# What NFL team is your favorite?



## Rusty

With football season around the corner I was curious to see what teams are rooted for by the mmaforum entourage. 
Include team of course, reason for liking them and for how long you have followed said team. 

Personally I like the Oakland Raiders. I have been a fan for as long as I can remember but the earliest physical evidence was a photo of me in a Marcus Allen jersey at about age 7. I like them mainly because my father rooted for them I'm sure but really enjoy the history and attitude of the team. Look forward to your replies!


----------



## JimmyJames

Chicago Bears. 

Great team, great fans, horrible ownership .............
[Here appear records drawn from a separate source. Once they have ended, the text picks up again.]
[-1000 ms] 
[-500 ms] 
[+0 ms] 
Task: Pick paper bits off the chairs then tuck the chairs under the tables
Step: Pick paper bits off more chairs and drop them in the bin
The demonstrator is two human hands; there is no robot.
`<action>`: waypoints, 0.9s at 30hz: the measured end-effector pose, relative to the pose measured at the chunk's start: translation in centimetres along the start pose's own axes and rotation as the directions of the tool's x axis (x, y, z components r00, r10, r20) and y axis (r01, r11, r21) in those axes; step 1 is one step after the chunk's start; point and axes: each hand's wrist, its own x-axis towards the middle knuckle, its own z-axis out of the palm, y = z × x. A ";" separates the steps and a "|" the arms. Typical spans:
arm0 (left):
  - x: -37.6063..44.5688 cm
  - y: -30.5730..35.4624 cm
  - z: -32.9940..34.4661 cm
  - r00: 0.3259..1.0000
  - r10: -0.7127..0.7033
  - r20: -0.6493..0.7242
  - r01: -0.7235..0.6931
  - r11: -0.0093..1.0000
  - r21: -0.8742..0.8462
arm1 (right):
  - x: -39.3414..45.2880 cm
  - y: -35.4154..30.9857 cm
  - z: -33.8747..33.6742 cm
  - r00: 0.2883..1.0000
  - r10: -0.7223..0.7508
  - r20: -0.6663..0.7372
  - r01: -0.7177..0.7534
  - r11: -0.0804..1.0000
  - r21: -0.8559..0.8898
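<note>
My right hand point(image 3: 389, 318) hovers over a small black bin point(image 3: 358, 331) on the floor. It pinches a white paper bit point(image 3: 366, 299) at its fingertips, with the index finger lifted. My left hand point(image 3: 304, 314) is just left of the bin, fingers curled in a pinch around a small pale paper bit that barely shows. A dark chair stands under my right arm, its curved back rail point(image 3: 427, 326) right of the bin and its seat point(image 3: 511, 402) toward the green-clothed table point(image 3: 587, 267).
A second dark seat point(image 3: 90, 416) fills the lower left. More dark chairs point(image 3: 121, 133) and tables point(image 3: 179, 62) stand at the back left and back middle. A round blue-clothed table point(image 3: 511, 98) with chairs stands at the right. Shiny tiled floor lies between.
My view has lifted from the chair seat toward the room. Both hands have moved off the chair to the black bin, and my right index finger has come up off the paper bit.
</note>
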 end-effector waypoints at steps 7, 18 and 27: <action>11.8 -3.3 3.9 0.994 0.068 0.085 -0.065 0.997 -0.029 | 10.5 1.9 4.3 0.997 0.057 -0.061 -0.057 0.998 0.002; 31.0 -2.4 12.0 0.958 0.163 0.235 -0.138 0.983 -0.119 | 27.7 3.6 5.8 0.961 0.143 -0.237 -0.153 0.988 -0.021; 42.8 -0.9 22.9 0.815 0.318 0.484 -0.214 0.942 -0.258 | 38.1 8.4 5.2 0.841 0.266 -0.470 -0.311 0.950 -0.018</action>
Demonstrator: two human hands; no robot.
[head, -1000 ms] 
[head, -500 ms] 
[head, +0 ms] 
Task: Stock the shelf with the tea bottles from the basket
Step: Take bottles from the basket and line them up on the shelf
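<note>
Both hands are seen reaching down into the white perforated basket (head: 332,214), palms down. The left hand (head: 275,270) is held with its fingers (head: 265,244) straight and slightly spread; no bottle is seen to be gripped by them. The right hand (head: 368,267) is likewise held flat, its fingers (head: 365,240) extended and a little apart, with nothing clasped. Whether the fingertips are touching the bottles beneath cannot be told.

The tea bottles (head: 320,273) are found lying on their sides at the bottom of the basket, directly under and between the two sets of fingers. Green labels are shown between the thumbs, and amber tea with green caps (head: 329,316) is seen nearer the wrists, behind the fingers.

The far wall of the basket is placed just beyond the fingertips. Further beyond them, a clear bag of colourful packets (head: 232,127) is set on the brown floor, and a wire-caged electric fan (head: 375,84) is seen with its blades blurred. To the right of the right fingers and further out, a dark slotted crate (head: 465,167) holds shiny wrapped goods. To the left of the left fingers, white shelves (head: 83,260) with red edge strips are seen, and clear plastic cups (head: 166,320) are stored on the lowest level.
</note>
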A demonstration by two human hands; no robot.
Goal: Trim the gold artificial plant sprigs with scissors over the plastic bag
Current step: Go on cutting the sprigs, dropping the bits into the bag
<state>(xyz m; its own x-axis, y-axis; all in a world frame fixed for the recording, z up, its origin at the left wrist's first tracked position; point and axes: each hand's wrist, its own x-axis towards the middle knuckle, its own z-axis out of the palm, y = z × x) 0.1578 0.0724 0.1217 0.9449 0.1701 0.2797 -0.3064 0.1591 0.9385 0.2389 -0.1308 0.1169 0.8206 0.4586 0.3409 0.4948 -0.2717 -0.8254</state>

This might be my new AV soon.


----------



## Rusty

That's the original Tecmo Bowl squad there I think! I can see Mcmahon, Perry, Singletary, Dent, Gault, Sweetness, Tom Waddle I think, and Wilbur Marshall, but don't know the others. Seems like the other white guy was a safety. That must be the Superbowl Shuffle remix there:thumb02:


----------



## JimmyJames

RustyRenegade said:


> That's the original Tecmo Bowl squad there I think! I can see Mcmahon, Perry, Singletary, Dent, Gault, Sweetness, Tom Waddle I think, and Wilbur Marshall, but don't know the others. Seems like the other white guy was a safety. That must be the Superbowl Shuffle remix there:thumb02:


Tecmo bowl was the shit. I grew a nice callus on my thumb because of that game. 

Gary Fencik was the safety, no Tom Waddle he didnt play for the team till the 90's. Gary Fencik holds the honor of catching the last pass that Joe Namath threw in his career.


----------



## Rusty

The weirdest part of the OG Tecmo was the RE picking off passes all day long. If that's not Waddle who is the other white guy?


----------



## JimmyJames

I believe that is #4 Steve Fuller, backup QB.


----------



## mma_newb

I absolutely love the New York Jets. I go to about 2-3 home games a year with my dad. Can't wait to see the new stadium! Also I went to the Jets vs Colts AFC Championship game this past January. It was crazy!!

Yes strong first post lol


----------



## dudeabides

Like the Saints actually, always got me laughed at until recently, but they're the closest team around :thumbsup:


----------



## Composure

The Skins.


----------



## UrbanBounca

JimmyJames said:


> Chicago Bears.
> 
> Great team, great fans, horrible ownership ............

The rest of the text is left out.